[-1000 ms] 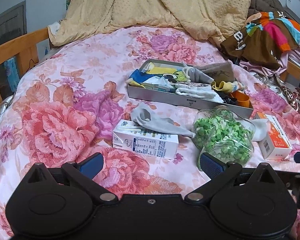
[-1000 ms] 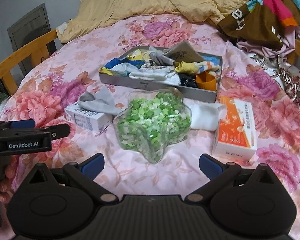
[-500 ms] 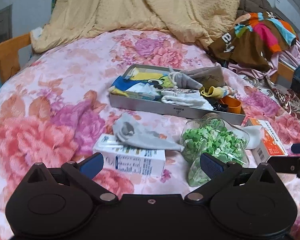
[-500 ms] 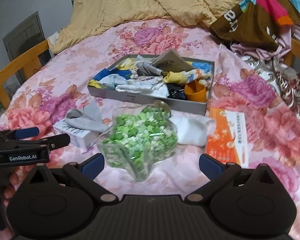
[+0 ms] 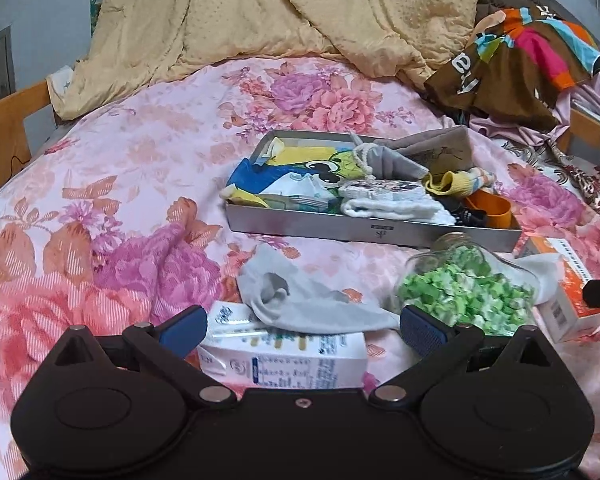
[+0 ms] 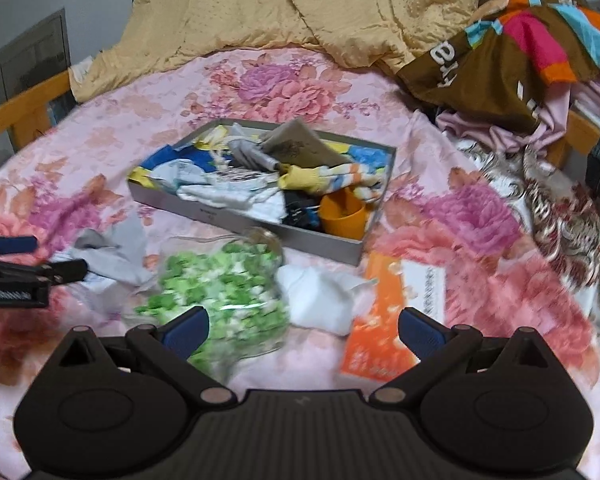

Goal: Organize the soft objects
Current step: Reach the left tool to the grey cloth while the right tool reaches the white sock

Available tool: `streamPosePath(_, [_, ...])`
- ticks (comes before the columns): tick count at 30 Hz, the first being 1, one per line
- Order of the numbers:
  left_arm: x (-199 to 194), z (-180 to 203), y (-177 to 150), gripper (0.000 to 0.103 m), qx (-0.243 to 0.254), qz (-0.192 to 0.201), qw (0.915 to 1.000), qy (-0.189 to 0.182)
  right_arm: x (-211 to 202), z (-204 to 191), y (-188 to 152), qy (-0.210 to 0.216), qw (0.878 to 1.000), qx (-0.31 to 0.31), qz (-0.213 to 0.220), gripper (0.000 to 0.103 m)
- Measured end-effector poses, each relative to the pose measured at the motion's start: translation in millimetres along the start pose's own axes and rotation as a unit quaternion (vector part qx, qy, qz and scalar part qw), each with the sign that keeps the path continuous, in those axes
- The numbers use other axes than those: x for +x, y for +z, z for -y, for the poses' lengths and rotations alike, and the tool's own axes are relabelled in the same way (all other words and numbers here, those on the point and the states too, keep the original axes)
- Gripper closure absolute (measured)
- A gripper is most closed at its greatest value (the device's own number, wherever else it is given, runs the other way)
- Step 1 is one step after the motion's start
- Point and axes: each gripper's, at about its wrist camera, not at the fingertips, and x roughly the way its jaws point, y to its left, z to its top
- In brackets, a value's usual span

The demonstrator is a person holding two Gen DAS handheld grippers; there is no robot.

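Both grippers hover over the bed (image 5: 120, 168), jaws spread wide and empty. The left gripper (image 5: 302, 330) sits just above a carton (image 5: 284, 356), with a grey sock (image 5: 300, 300) draped on the carton. The right gripper (image 6: 302, 330) is over a jar (image 6: 224, 292) of green bits; a white sock (image 6: 320, 298) lies beside the jar. Beyond the jar, a tray (image 6: 260, 226) holds more socks.
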Motion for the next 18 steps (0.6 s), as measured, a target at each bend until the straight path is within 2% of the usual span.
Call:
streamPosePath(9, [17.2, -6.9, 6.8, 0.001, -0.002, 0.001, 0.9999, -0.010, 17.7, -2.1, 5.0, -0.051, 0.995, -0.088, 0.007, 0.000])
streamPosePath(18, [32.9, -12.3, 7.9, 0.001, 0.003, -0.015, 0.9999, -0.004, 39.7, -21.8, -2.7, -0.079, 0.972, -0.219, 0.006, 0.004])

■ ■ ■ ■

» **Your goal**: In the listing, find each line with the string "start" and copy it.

» **Exercise result**:
- Measured end-effector poses, each relative to the pose measured at the motion's start: translation in millimetres along the start pose's own axes and rotation as a unit quaternion (vector part qx, qy, qz and scalar part qw), each with the sign that keeps the path continuous, in those axes
- Step 1 is one step after the motion's start

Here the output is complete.